The WikipediaMatrix Challenge

How to automatically extract tabular data out of Wikipedia pages? Tables are omnipresent in Wikipedia and incredibly useful for classifying and comparing many “things” (products, food, software, countries, etc.). Yet this huge source of information is hard to exploit by visualization, statistical, spreadsheet, or machine learning tools (think: Tableau, Excel, pandas, R, d3.js, etc.) — the basic reason is that tabular data are not represented in an exploitable tabular format (like the simple CSV format). At first glance, the problem looks quite simple: there should be a piece of code or a library capable of processing some HTML, iterating over some td and tr tags, and producing a good result. In practice, at least to the best of my knowledge, there is not yet reusable and robust solution: corner cases are the norm. In the remainder, I’ll explain why and to what extent the problem is difficult, especially from a testing point of view.

The first experience I had with the problem went back to 2012, when other colleagues and I wanted to mine “product descriptions” or “comparison matrices” out of Wikipedia. We did it on a small sample of pages, and it was OK. In 2015, we expand a bit the scope by targeting the whole data of Wikipedia (using dumps); more than 1 million tabular data, and thousands of corner cases! Our idea, with Guillaume Bécan, was to “formalize” tabular data into a suitable format (richer than CSV) and build a set of tools on top (including a better editor synchronized to Wikipedia). The development of opencompare.org was the incarnation of this idea: the objective seems still relevant and worthy (ping me if you’re interested)! Though our research effort mainly focused on the synthesis and definition of a suitable format for tabular data, a core step remains the extraction of raw tabular data (like in Wikipedia) — I think I under-estimated the difficulty of this task (or didn’t take the time to focus on the problem).

WikipediaMatrix Challenge in the Class

So, last autumn, I decided to revisit our past effort1. Specifically, I challenged students to develop a Java solution to automatically transform tabular data of Wikipedia pages into CSV files. The “WikpediaMatrix problem” (let’s call it) can be addressed in two different ways: given a Wikipedia URL, your extractor can exploit either the HTML (used by the Web browser to depict the page), or the Wikitext (a markup language used in Wikipedia to edit the content of articles). In fact, I asked to implement two extractors and possibly compare them at the end of the project. For a given Wikipedia URL, the goal is to produce as many CSV files as there are tables in the page.

Extraction process

The WikpediaMatrix problem occupied students (8 groups of 4 or 5 students) during 3 months for around 30 hours of lab sessions. The goal was to practice software engineering with a concrete case, including traditional activities: elaboration and writing of a requirements document based on discussions with a client (me!); writing and testing of programs; oral presentations of their solution. The project, part of a software development course, encourages students to use mainstream tools like Maven, JUnit, git, github, Slack, Trello, etc., to choose and rely on external libraries (e.g., Jsoup, Mockito), and to practice what they’ve learned in other courses (e.g., about modeling or software architectures).

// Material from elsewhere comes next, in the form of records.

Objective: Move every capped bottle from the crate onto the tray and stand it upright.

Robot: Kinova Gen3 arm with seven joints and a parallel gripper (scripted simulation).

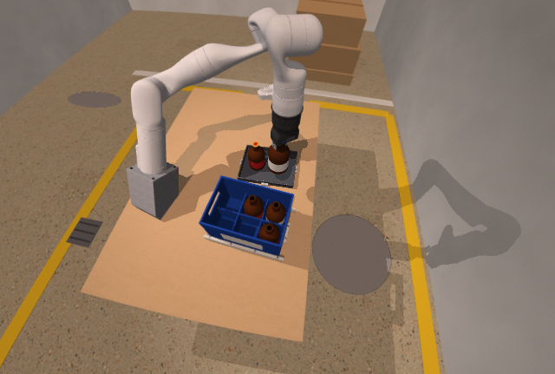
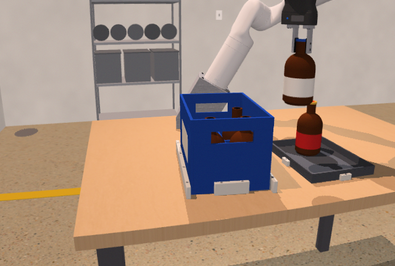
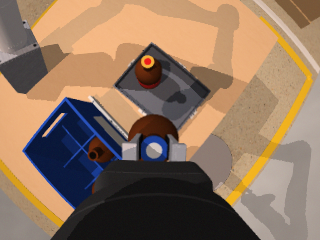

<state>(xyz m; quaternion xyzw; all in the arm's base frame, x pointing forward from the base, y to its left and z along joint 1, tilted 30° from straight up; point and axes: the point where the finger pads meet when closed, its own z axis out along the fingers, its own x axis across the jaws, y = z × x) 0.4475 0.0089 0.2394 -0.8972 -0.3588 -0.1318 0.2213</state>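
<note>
"While the blue crate with the open bottles sits nearest us, where's the white-labelled bottle?"

"Upright in midair, its neck pinched in the gripper, just under a blue cap. The bent arm points its wrist straight down."

"And the red-labelled bottle?"

"Standing capped on the dark tray."

Two capped bottles; three open bottles; one crate; one tray.
</note>
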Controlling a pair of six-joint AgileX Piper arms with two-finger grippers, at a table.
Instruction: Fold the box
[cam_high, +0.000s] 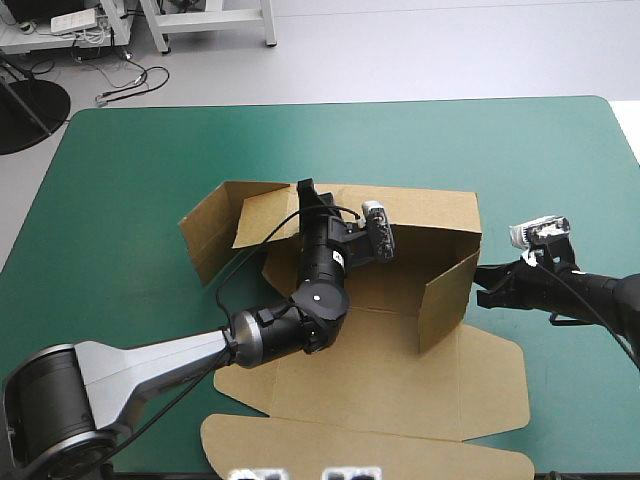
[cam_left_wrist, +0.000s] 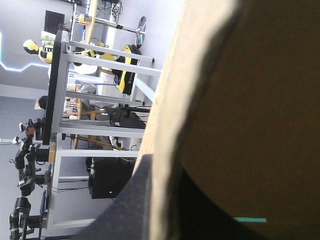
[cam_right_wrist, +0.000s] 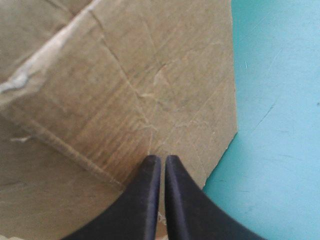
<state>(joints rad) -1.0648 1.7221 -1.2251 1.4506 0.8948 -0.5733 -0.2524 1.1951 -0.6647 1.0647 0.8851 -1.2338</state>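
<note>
Sitting near the middle of the table (cam_high: 120, 170), slightly toward its right edge, the box (cam_high: 400, 300) is half formed. Its far wall (cam_high: 420, 210) and right side wall (cam_high: 447, 300) are up, the left flap (cam_high: 205, 235) is splayed outward, and the lid panels lie flat toward the near edge. Reaching across the box floor, the left gripper (cam_high: 305, 192) looks clamped on the top edge of the far wall. Its wrist view shows one black finger tight against the board edge. The right gripper (cam_high: 482, 285) has its fingers pressed together, tips against the outside of the right side wall, holding nothing.

Risks, as I judge them:
- The right side wall looks only propped, so a harder push could buckle it inward or slide the whole sheet toward the left edge.
- The left pinch is on a thin edge and could slip off or crease it.
- The untucked left flap could drop flat.
</note>
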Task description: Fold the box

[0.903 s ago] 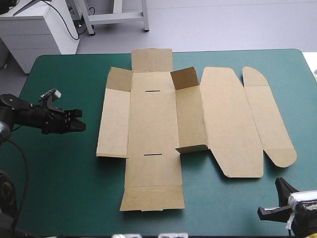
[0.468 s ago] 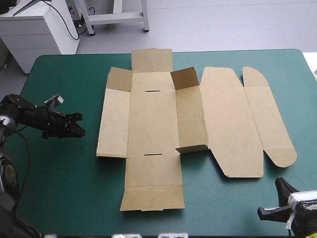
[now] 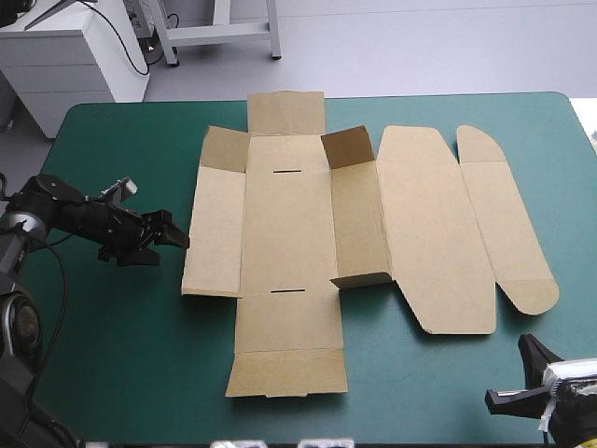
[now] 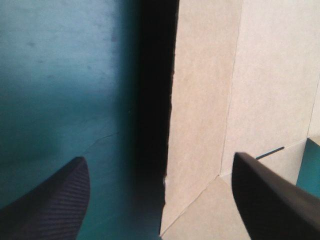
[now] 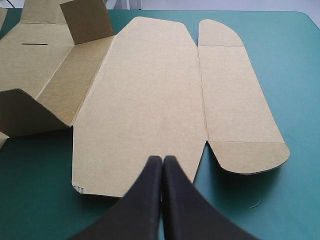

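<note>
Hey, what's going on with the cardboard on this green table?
A two-armed robot is about to fold a brown box. The box lies almost flat on the teal-green table, only a few small flaps raised. The left tool is open right at the box's left edge, not gripping it. The right tool is shut near the table's near right corner, apart from the box.

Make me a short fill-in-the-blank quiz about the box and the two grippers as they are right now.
1. The left gripper has its fingers ____, with the brown box's left edge between them.
2. The right gripper has its fingers ____, meeting in one pointed arch.
3. The box's middle panel has ____ narrow slots cut in it.

Missing words: open; shut; two.
</note>
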Motion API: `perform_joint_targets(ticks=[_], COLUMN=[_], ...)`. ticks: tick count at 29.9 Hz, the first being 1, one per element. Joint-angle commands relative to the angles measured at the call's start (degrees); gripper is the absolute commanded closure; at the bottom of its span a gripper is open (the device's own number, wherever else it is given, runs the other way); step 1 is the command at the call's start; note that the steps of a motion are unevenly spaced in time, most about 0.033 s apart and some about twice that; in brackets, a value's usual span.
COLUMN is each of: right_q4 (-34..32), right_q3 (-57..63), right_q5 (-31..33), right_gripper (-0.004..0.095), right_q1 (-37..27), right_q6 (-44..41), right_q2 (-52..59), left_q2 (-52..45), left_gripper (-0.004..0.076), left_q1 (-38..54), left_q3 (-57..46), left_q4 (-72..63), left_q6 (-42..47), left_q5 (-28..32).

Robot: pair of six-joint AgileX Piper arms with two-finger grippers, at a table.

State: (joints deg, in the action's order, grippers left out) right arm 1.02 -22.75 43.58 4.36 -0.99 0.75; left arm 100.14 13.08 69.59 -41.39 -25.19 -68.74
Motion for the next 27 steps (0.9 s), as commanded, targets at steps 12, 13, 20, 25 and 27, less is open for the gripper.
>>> perform_joint_targets(ticks=[12,13,20,25,27], right_q4=[-0.3,-0.3,-0.3,-0.3,-0.3], right_q3=[-1.3,-1.3,-1.3,-1.3,-1.3], right_q5=[-4.4,-4.4,-4.4,-4.4,-4.4], right_gripper=[0.0928,0.0928,0.0928,0.0928,0.0928], right_q1=[0.1,0.1,0.1,0.1,0.1], right_q6=[0.4,0.4,0.4,0.4,0.4], right_q2=[1.3,1.3,1.3,1.3,1.3], left_q2=[1.0,1.0,1.7,3.1,3.7], left_gripper=[0.0155,0.0155,0.0155,0.0156,0.0156], left_q1=[-6.4,-6.5,-7.8,-9.9,-10.3], left_q3=[1.5,1.5,1.5,1.5,1.5], left_q4=[-12.1,-12.6,-13.2,-13.2,-13.2], left_q6=[1.6,1.6,1.3,1.3,1.3], left_q5=[1.2,1.9,3.1,3.0,2.7])
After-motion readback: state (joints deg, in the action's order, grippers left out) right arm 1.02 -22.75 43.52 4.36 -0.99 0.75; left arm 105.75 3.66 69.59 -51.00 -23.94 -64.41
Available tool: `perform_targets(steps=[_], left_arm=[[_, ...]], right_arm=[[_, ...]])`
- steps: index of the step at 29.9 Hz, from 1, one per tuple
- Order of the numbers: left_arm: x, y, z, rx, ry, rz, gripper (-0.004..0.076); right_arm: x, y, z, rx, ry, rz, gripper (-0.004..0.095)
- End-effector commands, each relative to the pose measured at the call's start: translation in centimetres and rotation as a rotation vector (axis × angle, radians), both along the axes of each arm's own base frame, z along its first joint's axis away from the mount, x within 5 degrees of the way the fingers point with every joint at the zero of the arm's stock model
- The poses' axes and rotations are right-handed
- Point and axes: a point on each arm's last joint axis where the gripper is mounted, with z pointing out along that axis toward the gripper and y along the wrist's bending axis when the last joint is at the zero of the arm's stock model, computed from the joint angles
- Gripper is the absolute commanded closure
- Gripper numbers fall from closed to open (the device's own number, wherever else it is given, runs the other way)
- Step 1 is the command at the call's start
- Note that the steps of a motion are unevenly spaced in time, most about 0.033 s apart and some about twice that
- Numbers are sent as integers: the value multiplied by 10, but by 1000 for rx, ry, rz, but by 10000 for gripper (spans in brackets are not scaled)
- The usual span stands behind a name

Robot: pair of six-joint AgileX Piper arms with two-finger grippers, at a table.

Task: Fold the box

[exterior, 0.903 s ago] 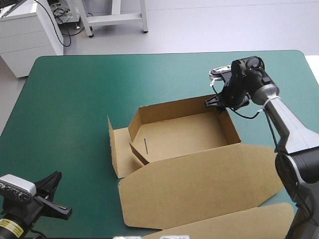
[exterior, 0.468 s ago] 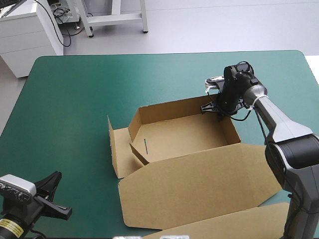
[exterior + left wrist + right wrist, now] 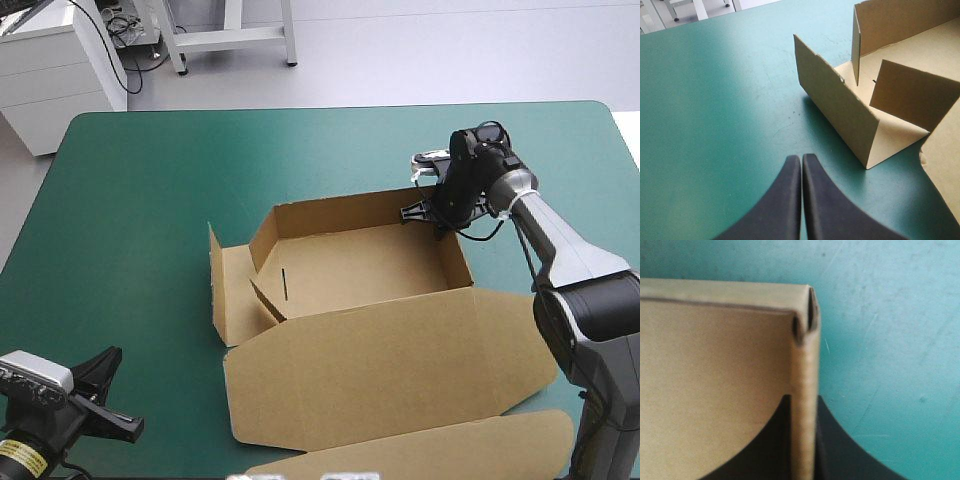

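While right gripper (image 3: 428, 218) clamps box (image 3: 360, 272), lid (image 3: 400, 350) flat

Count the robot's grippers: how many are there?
2. The left gripper hovers shut over the table's near left corner; the right gripper pinches the box's far right corner wall.

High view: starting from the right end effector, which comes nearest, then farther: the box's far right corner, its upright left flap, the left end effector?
1. Far right corner: pinched in the right end effector.
2. Left flap: upright at the opposite end.
3. Left end effector: table's near left corner.
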Motion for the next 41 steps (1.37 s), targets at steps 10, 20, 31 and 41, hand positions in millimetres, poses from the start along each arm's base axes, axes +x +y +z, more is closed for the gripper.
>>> perform_targets(steps=[10,20,31,41], left_arm=[[4,1,18,18,-159,9,731],[4,2,19,22,-161,11,731],[2,0,13,68,-105,-23,479],[11,-6,25,-23,-194,-16,193]], right_arm=[[-46,-19,127,36,-333,-12,928],[-71,-31,161,11,-439,-48,928],[-71,-31,160,14,-436,-45,928],[-71,-31,160,16,-436,-43,928]])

I insisted a lot on the importance of testing their own solutions, i.e., with automatic JUnit tests and assertions.

Oracle Problem and Input Diversity

There are different ways of testing such extractors. A basic strategy is to process a given URL, launch the extractors, and assert that the resulting CSV files are equal to a ground truth. For instance, we can consider this URL and write the expected CSV file. This table has 18 columns and 63 rows.

Extraction process

Given the time and effort needed to write the ground truth, you can do it for only a few pages. Another strategy is find more generic ways to test your extractors. A simple one is to verify that your output CSVs are all valid and can be parsed — here you don’t need to specify the specifics of each case. Hence you can apply such generic tests to any Wikipedia URL. The counterpart is that your assertion is very weak and incomplete: the fact your CSV file is valid does not guarantee that its content is correct. In between a generic test and a specific test case with the entire ground-truth, you can find some compromises like just checking that the number of rows is what expected. Overall, we are facing the test oracle problem (see, e.g., these two excellent sruveys s1 or s2): the mechanism in charge of comparing the output to the expected test outcome is hard to instrument, since it has a cost, may be unsound or incomplete.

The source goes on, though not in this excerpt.